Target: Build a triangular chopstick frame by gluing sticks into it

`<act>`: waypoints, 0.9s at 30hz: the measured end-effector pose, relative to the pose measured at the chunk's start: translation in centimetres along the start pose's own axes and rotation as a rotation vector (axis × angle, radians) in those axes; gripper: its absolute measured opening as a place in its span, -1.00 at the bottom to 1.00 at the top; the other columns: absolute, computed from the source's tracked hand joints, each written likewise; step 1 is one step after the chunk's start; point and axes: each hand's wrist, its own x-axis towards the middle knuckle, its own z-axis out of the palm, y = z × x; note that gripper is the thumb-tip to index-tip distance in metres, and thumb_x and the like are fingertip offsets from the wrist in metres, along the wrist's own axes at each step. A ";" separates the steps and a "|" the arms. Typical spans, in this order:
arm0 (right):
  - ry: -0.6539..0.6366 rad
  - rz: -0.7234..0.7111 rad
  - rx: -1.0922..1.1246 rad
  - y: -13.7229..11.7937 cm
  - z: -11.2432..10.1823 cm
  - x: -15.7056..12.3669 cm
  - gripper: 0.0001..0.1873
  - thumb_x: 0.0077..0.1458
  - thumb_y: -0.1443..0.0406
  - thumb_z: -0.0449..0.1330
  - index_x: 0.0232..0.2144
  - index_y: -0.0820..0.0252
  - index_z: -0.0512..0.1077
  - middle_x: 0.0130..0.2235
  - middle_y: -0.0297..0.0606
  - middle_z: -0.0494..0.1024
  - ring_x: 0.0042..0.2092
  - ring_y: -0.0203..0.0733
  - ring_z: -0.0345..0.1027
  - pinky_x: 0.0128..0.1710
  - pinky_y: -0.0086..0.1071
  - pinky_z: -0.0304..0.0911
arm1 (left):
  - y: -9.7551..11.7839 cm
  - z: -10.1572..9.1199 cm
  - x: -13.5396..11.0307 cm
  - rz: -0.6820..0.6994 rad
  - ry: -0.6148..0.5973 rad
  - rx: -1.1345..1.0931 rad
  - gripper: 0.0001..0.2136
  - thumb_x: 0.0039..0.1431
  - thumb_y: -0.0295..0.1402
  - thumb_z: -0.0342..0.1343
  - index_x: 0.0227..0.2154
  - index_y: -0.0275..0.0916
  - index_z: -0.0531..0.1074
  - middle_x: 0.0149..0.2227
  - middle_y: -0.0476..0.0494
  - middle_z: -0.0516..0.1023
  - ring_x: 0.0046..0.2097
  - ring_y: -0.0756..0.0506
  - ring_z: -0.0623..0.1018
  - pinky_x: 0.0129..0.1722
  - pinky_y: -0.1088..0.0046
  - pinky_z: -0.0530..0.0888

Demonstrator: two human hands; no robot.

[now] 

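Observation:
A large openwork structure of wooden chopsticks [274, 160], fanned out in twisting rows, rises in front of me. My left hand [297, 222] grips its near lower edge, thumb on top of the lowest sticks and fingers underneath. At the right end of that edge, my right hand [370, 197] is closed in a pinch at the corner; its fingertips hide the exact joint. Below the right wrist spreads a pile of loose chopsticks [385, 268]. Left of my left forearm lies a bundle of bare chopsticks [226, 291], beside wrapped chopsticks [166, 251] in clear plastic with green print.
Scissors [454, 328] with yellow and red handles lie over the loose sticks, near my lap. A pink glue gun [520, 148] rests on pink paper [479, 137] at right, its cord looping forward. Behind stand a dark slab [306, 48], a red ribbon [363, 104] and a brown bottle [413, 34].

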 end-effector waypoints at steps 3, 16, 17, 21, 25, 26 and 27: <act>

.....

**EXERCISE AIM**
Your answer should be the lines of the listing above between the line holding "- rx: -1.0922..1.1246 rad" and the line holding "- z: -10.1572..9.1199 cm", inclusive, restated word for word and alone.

**SOLUTION FOR THIS PROBLEM**
  - rx: -1.0922..1.1246 rad
  - y: -13.7229..11.7937 cm
  - z: -11.2432..10.1823 cm
  - x: -15.7056..12.3669 cm
  - gripper: 0.0001..0.1873
  - thumb_x: 0.0077..0.1458
  - thumb_y: -0.1443..0.0406
  - thumb_z: -0.0449..0.1330
  - index_x: 0.0232..0.2144
  - index_y: -0.0820..0.0252
  - index_z: -0.0512..0.1077
  - middle_x: 0.0130..0.2235
  - middle_y: -0.0297..0.0606
  - middle_z: -0.0494..0.1024
  - ring_x: 0.0042..0.2092
  - ring_y: -0.0203..0.0733
  - ring_z: -0.0345..0.1027
  - pinky_x: 0.0128..0.1710
  - pinky_y: -0.0086..0.1071
  - pinky_z: -0.0304..0.0911
arm1 (left):
  - y: -9.7551..11.7839 cm
  - z: -10.1572..9.1199 cm

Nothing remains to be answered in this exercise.